> **EXERCISE**: Without including any pictures, reproduce all the lines below word for word.

○ ○ ○ ○ ○

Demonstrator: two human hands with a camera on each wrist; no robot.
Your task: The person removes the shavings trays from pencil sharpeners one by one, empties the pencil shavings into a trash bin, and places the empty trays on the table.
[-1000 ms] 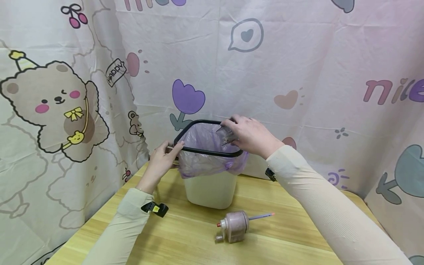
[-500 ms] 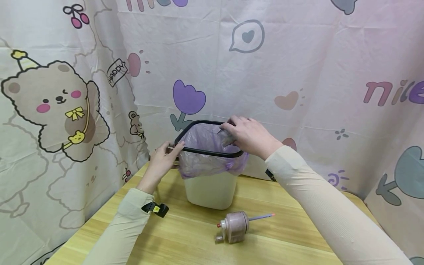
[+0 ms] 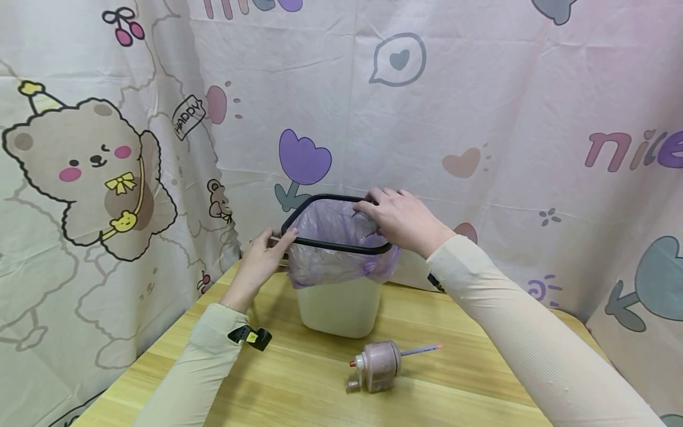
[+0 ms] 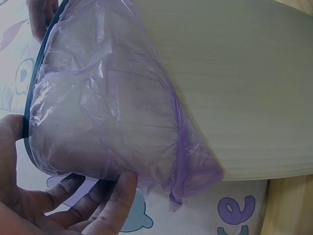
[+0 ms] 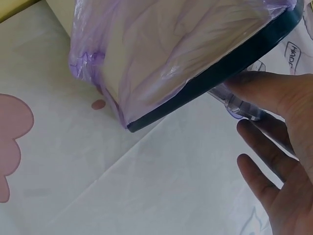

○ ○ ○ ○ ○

> **ANSWER BOX**:
Demonstrator: two human hands with a camera on each wrist; no robot.
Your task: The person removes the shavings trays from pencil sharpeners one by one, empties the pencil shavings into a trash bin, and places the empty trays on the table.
[-1000 ms] 
[-500 ms] 
[+0 ms] 
[+0 ms] 
[+0 ms] 

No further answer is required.